More than 80 per cent of Georgians are said to be Orthodox Christians, with only a small minority in the country belonging to the Baptist Evangelical Church.

Songulashvili himself comes from a religious home. His father was also a bishop and he describes him as conservative.

As such, it wasn’t inevitable that Songulashvili would take a stand against homophobia. But after studying different religions and seeing injustice in countries such as Belarus, he changed his mind.

And If he can change, Songulashvili says, then others can too

Massive problems in the Orthodox Church

The Orthodox Church in Georgia has been at the centre of several scandals in recent years, facing accusations of paedophilia and corruption.

In September, leaked documents supposedly from the Georgian State Security Service, SSG, revealed criminal links within the Orthodox Church and close ties with Russian political circles.

This was controversial in Georgia, which has had strained relations with Russia since its 2008 war with the country.

The leaks also revealed attempts to hide homosexual liaisons between priests and clergy, something that Songulashvili sees as hypocrisy given the church’s public stance on LGBT rights.

“It was quite painful to see the Orthodox Church stand on the side of the violent protesters this July,” said Songulashvili.

“But now you realize with these tapes that those people who stood by the attackers might themselves struggle and fight with their own identity.

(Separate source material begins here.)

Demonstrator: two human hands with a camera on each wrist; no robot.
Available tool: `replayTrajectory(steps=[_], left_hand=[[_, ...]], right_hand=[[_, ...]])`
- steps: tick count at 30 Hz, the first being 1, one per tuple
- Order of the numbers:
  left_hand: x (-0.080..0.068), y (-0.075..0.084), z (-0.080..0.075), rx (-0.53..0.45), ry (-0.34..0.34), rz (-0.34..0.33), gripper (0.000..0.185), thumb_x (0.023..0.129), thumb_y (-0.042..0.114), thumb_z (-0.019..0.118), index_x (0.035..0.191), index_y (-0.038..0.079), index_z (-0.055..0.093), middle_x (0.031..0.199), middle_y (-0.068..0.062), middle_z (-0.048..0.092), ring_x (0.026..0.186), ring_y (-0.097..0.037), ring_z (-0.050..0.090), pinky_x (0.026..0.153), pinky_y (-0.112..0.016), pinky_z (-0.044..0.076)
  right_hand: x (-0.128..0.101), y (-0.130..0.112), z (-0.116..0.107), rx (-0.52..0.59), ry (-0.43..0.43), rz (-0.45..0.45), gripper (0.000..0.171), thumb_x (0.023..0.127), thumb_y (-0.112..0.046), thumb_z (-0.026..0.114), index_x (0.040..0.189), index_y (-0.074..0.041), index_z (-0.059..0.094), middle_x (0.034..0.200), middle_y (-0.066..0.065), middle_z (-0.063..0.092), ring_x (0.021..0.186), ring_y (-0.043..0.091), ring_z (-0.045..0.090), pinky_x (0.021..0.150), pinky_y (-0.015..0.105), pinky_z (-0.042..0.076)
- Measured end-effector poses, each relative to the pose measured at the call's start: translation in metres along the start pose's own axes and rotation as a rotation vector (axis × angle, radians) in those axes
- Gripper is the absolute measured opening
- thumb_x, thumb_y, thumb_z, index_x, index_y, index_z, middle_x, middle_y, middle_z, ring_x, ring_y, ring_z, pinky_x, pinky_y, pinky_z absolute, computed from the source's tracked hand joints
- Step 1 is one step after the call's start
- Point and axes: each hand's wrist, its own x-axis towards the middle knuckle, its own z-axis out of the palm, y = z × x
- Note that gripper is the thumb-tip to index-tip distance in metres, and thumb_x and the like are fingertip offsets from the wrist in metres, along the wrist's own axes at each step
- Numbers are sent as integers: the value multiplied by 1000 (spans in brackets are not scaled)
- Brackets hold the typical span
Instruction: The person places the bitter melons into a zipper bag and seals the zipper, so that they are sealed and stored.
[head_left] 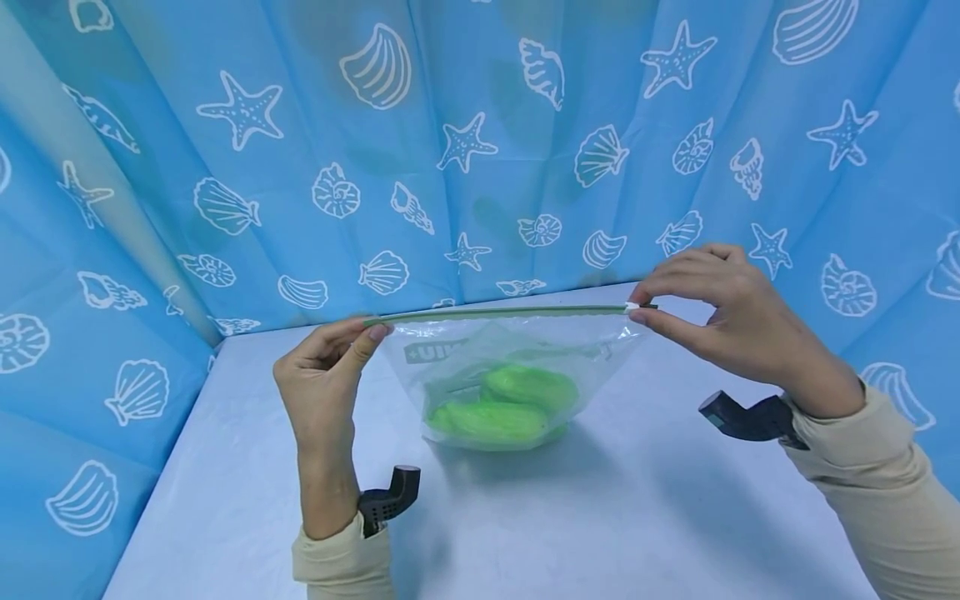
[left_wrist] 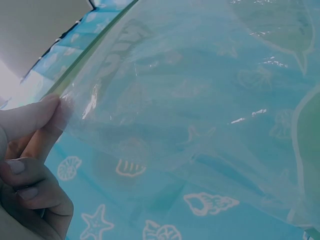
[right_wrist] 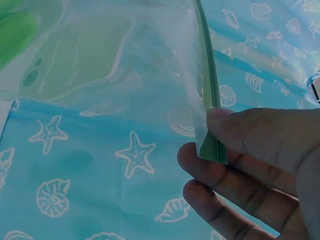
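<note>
- The left hand point(head_left: 321, 379) pinches the left end of the zip-lock bag point(head_left: 510, 375).
- The right hand point(head_left: 731, 312) pinches the slider point(head_left: 633, 307) at the right end.
- The zip strip point(head_left: 495, 314) runs level between both grips; the bag's bottom rests on the counter point(head_left: 600, 517).

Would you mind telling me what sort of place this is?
Probably a staged recording booth, not a home: a blue curtain printed with white shells and starfish encloses a plain pale-blue table, with black wrist-worn cameras.
</note>
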Motion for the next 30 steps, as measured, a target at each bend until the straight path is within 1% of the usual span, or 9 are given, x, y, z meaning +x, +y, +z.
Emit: replayTrajectory(steps=[6,13,17,19,22,24,26,27,30], left_hand=[[1,-16,-3,-14,-8,16,15,73,12,77,86,5,74,73,-13,68,47,-15,34,46,-26,28],[2,-18,-2,-15,-14,34,15,73,11,77,86,5,74,70,-13,67,45,-14,29,43,-26,24],[1,-18,-4,-6,-17,27,16,74,13,77,88,6,74,61,-12,62,42,-14,27,39,-26,22],[1,-16,-6,-3,-8,30,16,74,13,77,88,5,74,58,-12,59,40,-14,28,38,-26,22],[3,-14,-8,-9,5,28,16,74,11,76,88,4,73,62,-13,62,39,-14,29,37,-26,23],[3,-12,-9,-9,4,25,17,75,12,76,89,3,73,59,-11,60,40,-14,28,38,-26,24],[2,-12,-9,-11,-7,17,17,75,12,76,89,3,73,57,-10,59,41,-14,28,39,-27,23],[1,-11,-9,-10,-14,14,17,75,13,76,89,4,73,55,-9,57,41,-14,28,39,-27,23],[-1,-12,-9,-3,-25,11,17,75,14,76,89,5,73,52,-6,53,41,-15,27,38,-27,22]], right_hand=[[-6,3,-2,17,-3,27,32,66,-6,79,95,-19,71,94,-9,65,95,11,55,86,42,29],[-10,3,-3,10,6,39,34,65,-5,80,95,-18,71,94,-8,65,96,12,54,86,42,29],[-12,6,-2,26,-15,64,34,68,-7,79,98,-22,71,97,-9,65,97,10,55,89,36,32],[-14,10,3,68,-62,147,32,74,-11,76,102,-25,69,100,-11,64,100,8,54,89,29,37],[-22,24,21,263,-154,369,19,88,-19,63,107,-22,67,105,-7,63,102,10,52,90,33,40],[-32,37,44,390,-206,555,24,94,-31,52,110,-18,65,104,-3,63,100,13,53,89,39,41],[-46,50,74,531,-251,694,36,96,-37,45,114,-11,62,101,5,63,96,20,54,87,45,42],[-54,56,90,579,-289,748,41,96,-40,43,116,-9,60,100,7,63,94,23,56,84,44,45],[-82,67,134,772,-415,881,38,97,-30,44,123,-4,52,96,17,63,87,34,61,75,45,51]])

It makes it clear that some are arguing against LGBT people from a political standpoint.

“Because they want to benefit from that narrative and not only from a religious standpoint.”

The Orthodox Church has denied the allegations in the tapes and attacked journalists for sharing the information in a statement in the middle of September.

Although Songulashvili argues that monogamous homosexual relations based on mutual love and respect are fully acceptable from the theological and biblical point of view, it isn’t hard to find those who share his faith but disagree – even pointing to passages in the bible to defend their view.

But he says that even if some priests read the Bible differently, there “certainly isn’t anywhere justification for beating up and abusing homosexuals.”

“The Bible never speaks about sexual orientation. Jesus never spoke about it. The Apostles never spoke out it,” says Songulashvili.

“Christianity, which is based on Jewish tradition, is about unconditional love and acceptance of everyone.

“We are talking about hundreds of millions of people on this planet who are born LGBT, and I cannot believe in a God that would create a single person without the right to love and be loved.”